Wednesday, January 31, 2007

2 Steps Back, 1 Step Ahead

I haven't slept at all and it's like 7 in the morning. I found out yesterday that I had screwed up all my paper work regarding my Company's invoices. I managed to make a document with a JavaScript that calculates all my hours, total pay and tax. It took me 3 hours to work out the programming but I finally got it. I feel like I have totally mismanaged my time in the past few months but sometimes life is about taking a few steps back to get ahead.

I feel so happy and content even though I've been working insane hours and not sleeping enough. I'm so incredibly happy that I'm making this dream come true, but I've felt like giving up twice a day since September. I'll get a panic attack and think I'm crazy for trying this out. It's better to take a chance than live with regret; I can't imagine growing old and having a bunch of dreams that I never had the courage to pursue.

My son is up and it's time to go eat some breakfast. I love the silence this early in the morning and the neurotic high of not having slept for 2 days.

Thursday, January 04, 2007

Brain Storm 040107

2006 has totally blown my mind away. I've basically found out the truth about life and it has changed me. It actually makes me sad to think that most people never question their authority or do their own research when they see something wrong in this world.

I met a homeless person on the Lower East Side a few days ago and I've been tempted to join his way of life. I spent some time with him and felt something inside of my heart open up. Why do we judge people for what they own? This person gave me so much more than most people in my daily life; he shared his wisdom and was grateful. The truth I've been searching for since I was a kid is getting closer to me.

I ended up photographing a few other homeless people and some interesting people and places in the Village. New York has changed a lot but spending 2 days in the city with a camera uncovered what I always miss about the place. You can meet strangers in the park and listen to someone play the guitar and before you know it, it feels like home.

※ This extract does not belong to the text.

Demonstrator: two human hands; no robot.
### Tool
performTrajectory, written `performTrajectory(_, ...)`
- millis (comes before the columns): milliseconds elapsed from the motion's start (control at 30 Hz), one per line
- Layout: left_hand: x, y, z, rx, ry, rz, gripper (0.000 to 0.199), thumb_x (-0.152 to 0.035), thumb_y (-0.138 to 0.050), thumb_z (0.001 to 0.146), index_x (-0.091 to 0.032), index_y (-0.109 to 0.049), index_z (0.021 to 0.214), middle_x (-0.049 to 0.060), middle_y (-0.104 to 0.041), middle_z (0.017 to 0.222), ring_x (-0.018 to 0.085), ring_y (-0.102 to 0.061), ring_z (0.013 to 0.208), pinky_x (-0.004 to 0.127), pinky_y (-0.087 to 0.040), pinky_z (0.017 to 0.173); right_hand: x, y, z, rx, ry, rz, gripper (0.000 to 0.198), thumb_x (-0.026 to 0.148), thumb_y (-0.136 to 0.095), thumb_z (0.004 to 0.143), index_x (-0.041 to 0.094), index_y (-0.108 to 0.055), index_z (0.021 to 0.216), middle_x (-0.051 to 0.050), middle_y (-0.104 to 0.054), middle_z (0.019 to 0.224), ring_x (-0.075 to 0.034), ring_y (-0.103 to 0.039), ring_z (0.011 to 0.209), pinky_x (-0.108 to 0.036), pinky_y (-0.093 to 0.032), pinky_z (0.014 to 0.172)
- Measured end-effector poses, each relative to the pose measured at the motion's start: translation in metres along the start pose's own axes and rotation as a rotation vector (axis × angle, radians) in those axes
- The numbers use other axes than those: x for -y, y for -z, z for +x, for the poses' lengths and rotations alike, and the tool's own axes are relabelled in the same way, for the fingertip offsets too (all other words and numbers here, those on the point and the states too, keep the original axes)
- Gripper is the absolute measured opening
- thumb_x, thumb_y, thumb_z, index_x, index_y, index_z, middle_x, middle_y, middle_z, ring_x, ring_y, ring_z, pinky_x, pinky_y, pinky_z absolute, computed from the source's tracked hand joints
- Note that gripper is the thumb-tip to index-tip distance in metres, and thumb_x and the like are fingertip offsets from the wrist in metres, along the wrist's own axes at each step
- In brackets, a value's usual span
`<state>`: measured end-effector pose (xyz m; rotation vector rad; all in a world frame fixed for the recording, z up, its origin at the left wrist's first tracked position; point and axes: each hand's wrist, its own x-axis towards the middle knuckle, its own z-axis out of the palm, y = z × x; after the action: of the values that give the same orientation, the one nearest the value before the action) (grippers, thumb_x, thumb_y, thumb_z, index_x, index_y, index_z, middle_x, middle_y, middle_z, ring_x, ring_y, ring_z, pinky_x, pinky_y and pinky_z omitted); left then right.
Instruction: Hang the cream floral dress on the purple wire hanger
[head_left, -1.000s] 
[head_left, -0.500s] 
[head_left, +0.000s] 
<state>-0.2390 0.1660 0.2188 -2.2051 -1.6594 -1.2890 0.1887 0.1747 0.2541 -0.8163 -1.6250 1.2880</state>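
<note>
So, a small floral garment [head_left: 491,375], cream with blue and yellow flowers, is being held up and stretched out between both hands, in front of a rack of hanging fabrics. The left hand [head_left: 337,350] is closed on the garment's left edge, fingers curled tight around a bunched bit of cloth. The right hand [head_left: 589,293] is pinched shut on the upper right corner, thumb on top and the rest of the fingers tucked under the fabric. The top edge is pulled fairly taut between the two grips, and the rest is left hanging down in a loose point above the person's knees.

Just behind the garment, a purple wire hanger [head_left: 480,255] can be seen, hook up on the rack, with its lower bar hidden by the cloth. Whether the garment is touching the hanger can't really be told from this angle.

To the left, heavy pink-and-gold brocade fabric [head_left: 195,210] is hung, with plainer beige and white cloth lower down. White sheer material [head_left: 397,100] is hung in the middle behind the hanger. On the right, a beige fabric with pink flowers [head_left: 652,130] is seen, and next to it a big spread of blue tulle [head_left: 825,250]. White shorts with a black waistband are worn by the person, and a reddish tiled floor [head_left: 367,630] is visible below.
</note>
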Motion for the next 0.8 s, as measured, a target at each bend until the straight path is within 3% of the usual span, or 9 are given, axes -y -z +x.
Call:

Anyway, I'm going back to my insane work schedule in a week. I happen to have the best son on the planet, which makes all this working and struggling more than worth it. He takes computers apart and puts them back together; he's only 15? He's going places with good and honest intentions.
- A picture of my homeless friend called Ninja Art. I bought him a cup of coffee and he gave me some drawings and a book about The Diamond Sutra.